Elles ne cessent toutes leurs tentatives pour prendre possession des lieux historiques principaux de la Cisjordanie et de la bande de Gaza où il y a quelque dix mille lieux historiques dont 944 considérés très importants, 350 qui peuvent être les noyaux d’une ville ou d’un village et plus de 60 bâtiments historiques.
L’expert archéologique Dr. Hamdan Taha confirme à notre Centre Palestinien d’Information (CPI) qu’il y a partout en Palestine, quasiment à chaque kilomètre carré, un lieu archéologique confirmant la vraie identité de la Palestine. Contre ces lieux, les autorités de l’occupation sioniste commettent des crimes des plus affreux.
La construction du mur de séparation discriminatoire en Cisjordanie a enlevé de la Cisjordanie 2270 lieux historiques et archéologiques. Des dizaines d’autres lieux ont été détruits par les parcours du mur.
"Israël" est un symbole de ces occupants, au fil de toute l’histoire, qui osent falsifier l’histoire des pays occupés.

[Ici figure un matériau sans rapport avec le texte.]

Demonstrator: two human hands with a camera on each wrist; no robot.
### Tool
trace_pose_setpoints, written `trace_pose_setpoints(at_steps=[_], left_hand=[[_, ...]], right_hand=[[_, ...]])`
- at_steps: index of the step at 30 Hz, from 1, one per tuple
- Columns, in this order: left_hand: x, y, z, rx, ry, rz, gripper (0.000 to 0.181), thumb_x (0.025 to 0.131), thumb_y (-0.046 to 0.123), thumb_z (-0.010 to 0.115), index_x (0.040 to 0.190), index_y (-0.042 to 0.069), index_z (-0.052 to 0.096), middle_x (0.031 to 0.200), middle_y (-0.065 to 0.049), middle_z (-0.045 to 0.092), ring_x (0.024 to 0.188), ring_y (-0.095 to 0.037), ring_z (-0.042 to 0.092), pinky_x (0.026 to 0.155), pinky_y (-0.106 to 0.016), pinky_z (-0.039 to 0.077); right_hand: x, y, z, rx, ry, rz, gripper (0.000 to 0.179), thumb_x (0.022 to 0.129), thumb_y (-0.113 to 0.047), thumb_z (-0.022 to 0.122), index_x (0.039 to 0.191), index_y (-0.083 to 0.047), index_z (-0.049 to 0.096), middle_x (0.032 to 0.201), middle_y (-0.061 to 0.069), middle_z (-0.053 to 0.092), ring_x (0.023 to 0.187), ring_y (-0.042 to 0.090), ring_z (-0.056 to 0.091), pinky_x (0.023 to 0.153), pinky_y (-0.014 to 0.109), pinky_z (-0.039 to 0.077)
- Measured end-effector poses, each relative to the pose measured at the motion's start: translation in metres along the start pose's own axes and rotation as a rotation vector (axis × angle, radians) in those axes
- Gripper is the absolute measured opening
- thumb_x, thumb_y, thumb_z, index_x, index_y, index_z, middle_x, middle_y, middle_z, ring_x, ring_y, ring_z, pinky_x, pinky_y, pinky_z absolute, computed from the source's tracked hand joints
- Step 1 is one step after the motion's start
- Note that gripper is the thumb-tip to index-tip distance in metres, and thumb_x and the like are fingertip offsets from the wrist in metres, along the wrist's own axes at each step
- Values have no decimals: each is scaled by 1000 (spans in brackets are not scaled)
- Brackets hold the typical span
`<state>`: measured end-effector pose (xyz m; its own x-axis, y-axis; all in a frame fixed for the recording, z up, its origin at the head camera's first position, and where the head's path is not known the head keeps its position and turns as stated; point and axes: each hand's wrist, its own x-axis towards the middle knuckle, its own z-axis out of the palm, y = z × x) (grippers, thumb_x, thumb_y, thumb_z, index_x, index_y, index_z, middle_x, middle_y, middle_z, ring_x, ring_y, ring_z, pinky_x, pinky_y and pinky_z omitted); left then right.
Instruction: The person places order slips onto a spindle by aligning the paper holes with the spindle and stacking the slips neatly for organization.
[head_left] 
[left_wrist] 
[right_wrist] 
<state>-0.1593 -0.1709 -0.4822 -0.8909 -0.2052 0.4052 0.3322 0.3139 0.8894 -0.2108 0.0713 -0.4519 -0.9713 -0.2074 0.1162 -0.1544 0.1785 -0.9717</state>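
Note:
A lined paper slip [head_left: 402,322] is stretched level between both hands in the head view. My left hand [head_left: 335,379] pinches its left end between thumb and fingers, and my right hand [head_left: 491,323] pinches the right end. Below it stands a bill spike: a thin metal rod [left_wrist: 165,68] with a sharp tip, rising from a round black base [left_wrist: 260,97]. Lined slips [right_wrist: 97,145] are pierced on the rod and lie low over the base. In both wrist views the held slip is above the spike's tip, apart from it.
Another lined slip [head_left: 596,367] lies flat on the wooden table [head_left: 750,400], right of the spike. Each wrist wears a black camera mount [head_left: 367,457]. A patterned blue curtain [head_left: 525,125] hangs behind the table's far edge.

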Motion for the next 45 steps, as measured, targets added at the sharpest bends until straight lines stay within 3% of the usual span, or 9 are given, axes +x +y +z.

Plus de 500 sites archéologiques et plus de 1500 points historiques de la Cisjordanie ont été détruits ou volés par des voleurs soutenus par les autorités de l’occupation sioniste.
100 mille pièces volées
Le chercheur Mohammed dit pour sa part à l’envoyé de notre Centre que le vol des pièces archéologiques est mené par des groupes organisés. Des professionnels mènent des fouilles illégales, vendent leurs butins à des commerçants liés aux services sionistes et internationaux des renseignements, en passant par des commerçants intermédiaires. Une centaine de ces commerçants ont été recensés dans les territoires palestiniens.
Quelque cent mille pièces archéologiques sont annuellement volées, la plupart sont parties vers l’extérieur. La contrebande va bon train.
Il confirme que des officiers israéliens participent à ce commerce interdit. Ils profitent de leurs véhicules militaires pour livrer ces pièces aux bandits et vers l’étranger, confirme le chercheur.
Une impunité totale
De son côté, l’avocat Mohammed Nassar dit à notre correspondant que la plupart des pays du monde considèrent le vol des vestiges archéologiques comme une grande trahison et ont des lois contre de telles contrebandes.
En revanche, en Palestine, les lois sont désuètes, copiées de lois jordaniennes des années soixante. Elles sont faibles et ne sont pas en mesure d’arrêter un tel commerce.
Il est temps que de nouvelles lois efficaces voient le jour, capables de stopper et sanctionner sévèrement ceux qui vendent ces vestiges et leur patrie, croit fermement l’avocat Nasser.
En fait, tout Palestinien pris en flagrant délit n’aura qu’une amende de 20 dinars jordaniens, au maximum. Inefficace. Cela, c’est pour les Palestiniens, mais qui punira les Israéliens ? Impunité totale.
Notons enfin que la Jordanie a modifié sa loi concernant l’archéologie, mais que l’autorité palestinienne est restée sur l’ancienne loi bien désuète, vieillotte et inefficace.